#### TASK PROMPT:
Set down each line of the material that follows exactly, and leave its pictures out.

#### EXERCISE DATA:
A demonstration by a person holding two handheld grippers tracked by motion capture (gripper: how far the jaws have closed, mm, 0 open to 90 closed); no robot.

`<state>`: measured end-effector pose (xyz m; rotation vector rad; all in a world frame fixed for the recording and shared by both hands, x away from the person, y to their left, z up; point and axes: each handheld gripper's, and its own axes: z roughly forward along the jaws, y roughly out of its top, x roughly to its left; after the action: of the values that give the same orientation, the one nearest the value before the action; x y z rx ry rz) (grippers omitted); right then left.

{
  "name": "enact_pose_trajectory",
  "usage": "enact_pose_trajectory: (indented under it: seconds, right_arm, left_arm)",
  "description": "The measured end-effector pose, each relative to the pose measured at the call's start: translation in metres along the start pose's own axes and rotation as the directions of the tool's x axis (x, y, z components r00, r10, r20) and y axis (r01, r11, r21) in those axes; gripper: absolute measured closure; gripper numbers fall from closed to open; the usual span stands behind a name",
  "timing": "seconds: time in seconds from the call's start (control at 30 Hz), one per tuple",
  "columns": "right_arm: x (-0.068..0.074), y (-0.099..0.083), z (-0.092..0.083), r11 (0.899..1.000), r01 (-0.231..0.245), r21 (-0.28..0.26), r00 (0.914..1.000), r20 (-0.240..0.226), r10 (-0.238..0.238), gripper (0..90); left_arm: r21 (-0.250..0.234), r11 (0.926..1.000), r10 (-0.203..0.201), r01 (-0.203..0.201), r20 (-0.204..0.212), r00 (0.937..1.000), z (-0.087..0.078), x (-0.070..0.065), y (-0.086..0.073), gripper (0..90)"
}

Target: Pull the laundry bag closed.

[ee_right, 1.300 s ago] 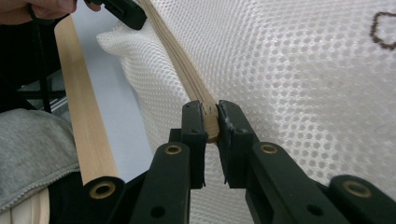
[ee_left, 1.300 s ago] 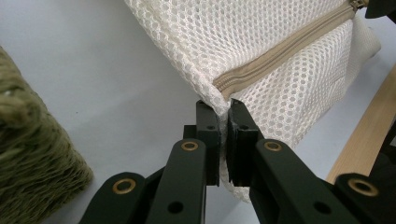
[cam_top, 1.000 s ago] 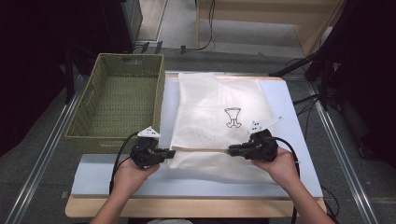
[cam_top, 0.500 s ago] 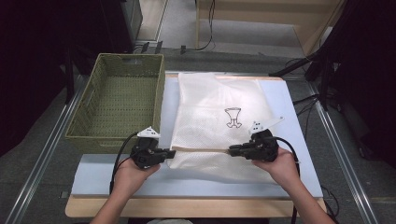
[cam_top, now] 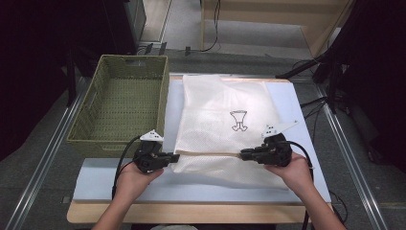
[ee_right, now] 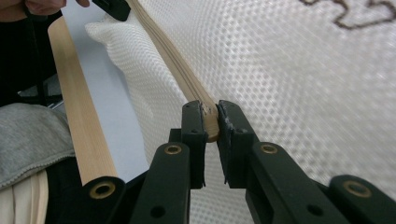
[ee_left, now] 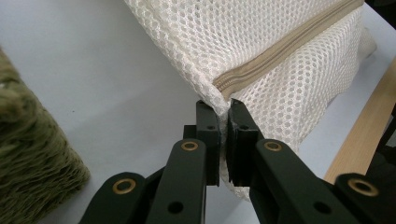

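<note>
A cream mesh laundry bag [cam_top: 222,110] with a small dark print lies on the white table top [cam_top: 191,184]. A beige zipper band [ee_left: 280,46] runs across it near the front. My left gripper [cam_top: 174,156] is shut on the bag's left corner at the zipper end [ee_left: 223,100]. At the other end of the zipper [ee_right: 210,122] my right gripper [cam_top: 243,154] is shut on it. In the right gripper view the zipper band [ee_right: 161,44] stretches away toward the left gripper [ee_right: 112,7]. Both grippers point toward each other along the zipper line.
An empty green woven basket [cam_top: 122,103] stands at the left of the table, close to my left gripper; its wall [ee_left: 32,168] shows beside the left jaws. The table's wooden front edge [cam_top: 191,213] runs near the person's forearms. Cables trail from both grippers.
</note>
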<state>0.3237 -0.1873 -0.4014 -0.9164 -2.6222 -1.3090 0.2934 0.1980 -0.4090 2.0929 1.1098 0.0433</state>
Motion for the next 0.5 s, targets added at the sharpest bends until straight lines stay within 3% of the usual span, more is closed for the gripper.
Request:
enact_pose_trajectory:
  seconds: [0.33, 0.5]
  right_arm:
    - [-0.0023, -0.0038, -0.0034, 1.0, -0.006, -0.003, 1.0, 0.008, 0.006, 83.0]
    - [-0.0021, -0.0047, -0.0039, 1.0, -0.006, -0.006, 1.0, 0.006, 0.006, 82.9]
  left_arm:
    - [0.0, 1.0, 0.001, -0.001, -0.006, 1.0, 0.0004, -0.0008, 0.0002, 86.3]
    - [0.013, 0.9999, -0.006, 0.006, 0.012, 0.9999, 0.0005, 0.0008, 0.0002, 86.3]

#### ANSWER AREA:
A demonstration by a person holding two handheld grippers tracked by motion capture (gripper: how far the jaws have closed, mm, 0 open to 90 closed); no robot.

`<state>`: measured end-effector pose (xyz m; rotation vector rad; all in a world frame fixed for the recording and shared by both hands, x away from the person, y to their left, z up; point and axes: each handheld gripper's, and its own axes: z roughly forward along the jaws, y roughly out of its top, x roughly to its left; after the action: of the values that give the same orientation, the one nearest the value before the action; x y z rx ry rz) (grippers omitted); right then left.

{
  "name": "enact_pose_trajectory",
  "usage": "enact_pose_trajectory: (indented under it: seconds, right_arm, left_arm)",
  "description": "The measured end-effector pose, each relative to the pose measured at the call's start: translation in metres along the start pose's own axes and rotation as the directions of the tool's x axis (x, y, z components r00, r10, r20) and y axis (r01, r11, r21) in those axes; gripper: absolute measured closure; gripper numbers fall from closed to open; the usual span stands behind a name",
  "timing": "seconds: time in seconds from the call's start (control at 30 Hz), one per tuple",
  "columns": "right_arm: x (-0.068..0.074), y (-0.099..0.083), z (-0.092..0.083), r11 (0.899..1.000), r01 (-0.231..0.245), r21 (-0.28..0.26), r00 (0.914..1.000), r20 (-0.240..0.226), r10 (-0.238..0.238), gripper (0..90); left_arm: r21 (-0.250..0.234), r11 (0.926..1.000), r10 (-0.203..0.201), r01 (-0.203..0.201), r20 (-0.204..0.212), r00 (0.937..1.000), z (-0.087..0.078), x (-0.070..0.065), y (-0.086..0.073), gripper (0..90)"
}

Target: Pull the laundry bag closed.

[ee_right, 1.300 s ago] 
[ee_left, 1.300 s ago] 
[cam_top, 1.000 s ago] 
[cam_top, 0.500 s ago] 
[cam_top, now] 
[ee_right, now] 
[ee_left, now] 

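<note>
A cream mesh laundry bag [cam_top: 222,110] with a small dark print lies on the white table top [cam_top: 191,184]. A beige zipper band [ee_left: 280,46] runs across it near the front. My left gripper [cam_top: 174,156] is shut on the bag's left corner at the zipper end [ee_left: 223,100]. At the other end of the zipper [ee_right: 210,122] my right gripper [cam_top: 243,154] is shut on it. In the right gripper view the zipper band [ee_right: 161,44] stretches away toward the left gripper [ee_right: 112,7]. Both grippers point toward each other along the zipper line.
An empty green woven basket [cam_top: 122,103] stands at the left of the table, close to my left gripper; its wall [ee_left: 32,168] shows beside the left jaws. The table's wooden front edge [cam_top: 191,213] runs near the person's forearms. Cables trail from both grippers.
</note>
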<state>0.3237 -0.1873 -0.4014 -0.9164 -2.6222 -1.3090 0.2934 0.1980 -0.4090 2.0929 1.1098 0.0433</state>
Motion for the next 0.5 s, targets added at the sharpest bends until straight lines stay within 3% of the usual span, more is closed for the gripper.
Request:
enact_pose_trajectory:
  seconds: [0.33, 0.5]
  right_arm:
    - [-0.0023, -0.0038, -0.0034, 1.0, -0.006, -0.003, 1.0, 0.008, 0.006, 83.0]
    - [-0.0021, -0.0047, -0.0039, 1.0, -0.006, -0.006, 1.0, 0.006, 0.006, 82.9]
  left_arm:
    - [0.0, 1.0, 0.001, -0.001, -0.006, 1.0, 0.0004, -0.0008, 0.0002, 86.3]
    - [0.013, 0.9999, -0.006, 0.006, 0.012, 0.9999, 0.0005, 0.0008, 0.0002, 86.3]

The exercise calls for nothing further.